In 2025, Gen Z protests against corruption, inadequate public services, and poor governance in Nepal, Indonesia, and Morocco brought to the forefront the need for governments to listen to their youth and tackle corruption and inequality. But as the difficulties of restoring rights in Bangladesh after years under an authoritarian government illustrates, gains won through public mobilization can easily be lost unless democratic participation and free expression remain unassailable.
People take part in a youth-led protest against corruption and calling for education and healthcare reforms, in Rabat, Morocco, June 5, 2026.
Demonstrators outside Nepal's Parliament during a protest in Kathmandu condemning social media prohibitions and corruption by the government, June 5, 2026.
In this more hostile world, civil society is more critical than ever.

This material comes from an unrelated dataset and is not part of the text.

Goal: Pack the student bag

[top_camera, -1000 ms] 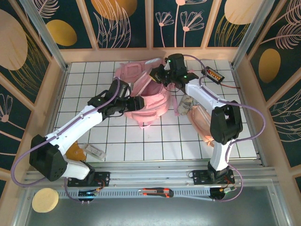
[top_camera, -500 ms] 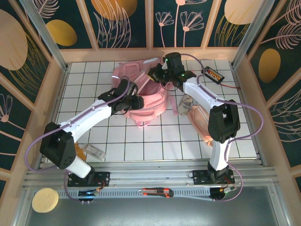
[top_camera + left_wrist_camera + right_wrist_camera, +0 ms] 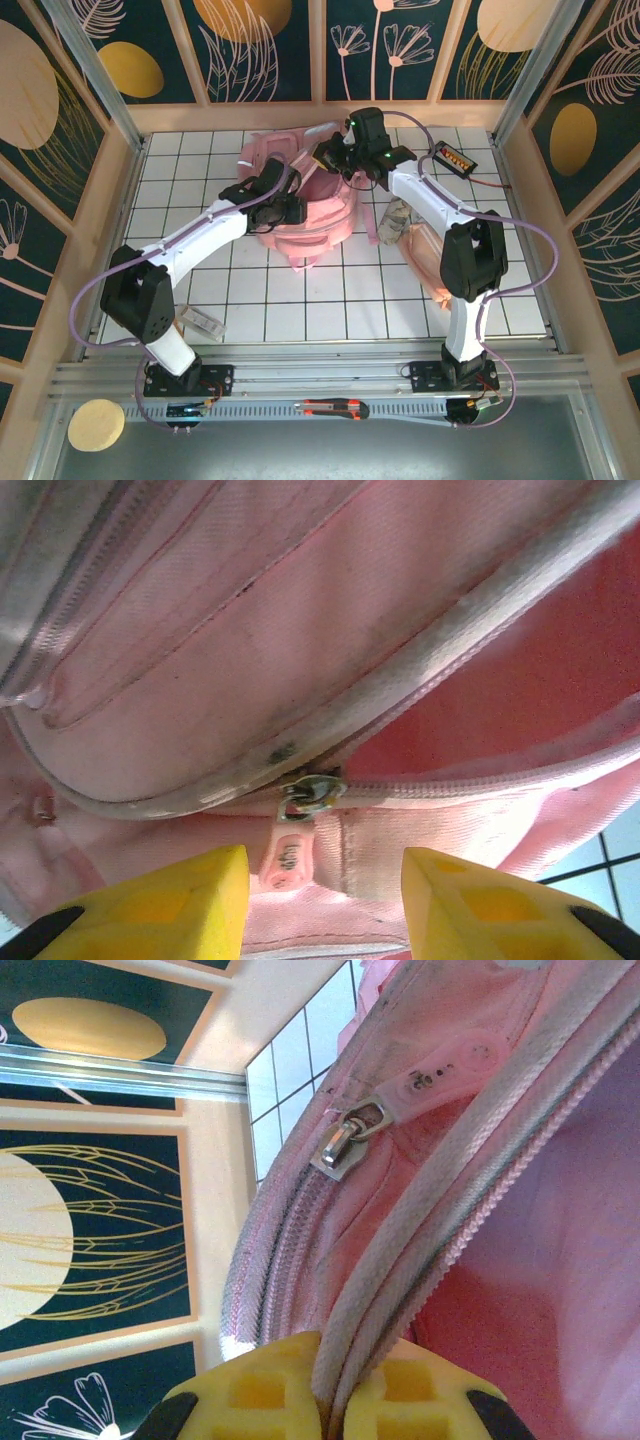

It’s also increasingly endangered, particularly in an environment where funding is scarce. In 2025, Human Rights Watch was labeled “undesirable” and banned from operating in Russia. For partners in Egypt, Hong Kong, and India, these tactics are all too familiar. Restrictions on civil society and protest have become more commonplace in Europe, including the UK and France. And now, for the first time, many worry about risks associated with their operational presence in the US, where the Open Society Foundations, a major donor, have already been threatened, and the administration is preparing a list of “domestic terrorists” under overbroad guidance that could be interpreted to include the work of many progressive groups.
Breaking the authoritarian wave and standing up for human rights is a generational challenge. In 2026, it will play out most acutely in the US, with far-reaching consequences for the rest of the world. Fighting back will require a determined, strategic, and coordinated reaction from voters, civil society, multilateral institutions, and rights-respecting governments around the globe.
좆 ㄲㅏ 빵훈아 지분써서 퀸다미 팀장 좌천시켜라 지분 따이든 말든 사장 따이든 말든 미래를 위해서는 저 악한 인형을 제거해야 한다 dc official app 작성자 ㅇㅇ고정닉., Human Rights Watch’s 36th annual review of human rights practices and trends around the globe, reviews developments in more than 100 countries.